Multivariate analysis

Single site, multiple traits

By now, ASReml’s univariate notation should start making sense. After enjoying the speed and flexibility of the program for the univariate case, you are probably thinking of moving to more complex analyses. The next step will be to run two or more traits in one site.

Multiple traits one site
 tree_ID    !P
 mother    100 !I
 subrace     8 !A
 locality   30 !A
 rep         5 !I
 iblock     23 !I
 plot      100 !I
 BD
 PPY
 FL
 MFA
 CC
woodped.csv !csv
woodtraits.csv !csv !skip 1 !dopart $A

!part 1 # Basic Density
BD ~ mu subrace rep !r nrmv(tree_ID)

!part 2 # Cellulose Content
CC ~ mu subrace rep !r nrmv(tree_ID)

!part 3 # Bivariate analysis 
BD CC ~ Trait Trait.subrace Trait.rep !r,
        corgh(Trait !INIT 0.8 516 1.51).nrm(tree_ID) !f mv
residual id(units).us(Trait !INIT 645 1 0.32)

Parts 1 and 2 of the previous example are just the univariate runs that will provide starting values for the multivariate analysis. Part 3 introduces some new notation. The left-hand side (LHS) of the model equation now has two variables: BD and CC. Rather than mu we use the keyword Trait. Trait tells ASReml to hold a vector of results (rather than one overall mean -mu- we will have as many overall means as traits there are on the LHS. We also add an interaction between Trait and all other terms of the equation, so we get results for, say subrace, for each of the traits.

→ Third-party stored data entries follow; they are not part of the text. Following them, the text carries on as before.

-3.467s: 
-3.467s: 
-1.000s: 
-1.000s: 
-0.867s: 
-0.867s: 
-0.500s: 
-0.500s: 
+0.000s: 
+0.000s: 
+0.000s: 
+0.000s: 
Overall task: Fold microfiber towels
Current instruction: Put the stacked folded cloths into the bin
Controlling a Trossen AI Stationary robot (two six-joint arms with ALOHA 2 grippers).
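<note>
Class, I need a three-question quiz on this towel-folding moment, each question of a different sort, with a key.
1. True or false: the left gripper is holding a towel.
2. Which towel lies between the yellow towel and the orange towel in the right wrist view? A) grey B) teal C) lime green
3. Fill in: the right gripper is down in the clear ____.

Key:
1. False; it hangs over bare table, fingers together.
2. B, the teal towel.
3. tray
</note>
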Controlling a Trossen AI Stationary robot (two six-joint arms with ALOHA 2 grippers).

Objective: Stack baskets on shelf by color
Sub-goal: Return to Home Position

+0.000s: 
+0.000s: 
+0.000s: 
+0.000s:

The 1 2 1 specifies (from left to right) that there is ONE independent error structure, which consists of the direct product of TWO matrices and that there is ONE additional covariance structure to define (which corresponds to Trait.tree_ID). The latter has to be defined because it is more complex than just the product of a design matrix by a scalar. The definition of the error structure comprises two matrices: an identity matrix of size number of observations (the 0 that tells ASReml to count the records) and a 2×2 covariance matrix (the size is specified by Trait; you could also use 2 rather than Trait here). This covariance matrix is unstructured (US) and has error variance of 645 for BD, 0.32 for CC (both values coming from the univariate analyses) and 1 for the error covariance between the traits (we are just guessing this number). The 0 between Trait and US is a place holder that we will use when dealing with spatial analysis.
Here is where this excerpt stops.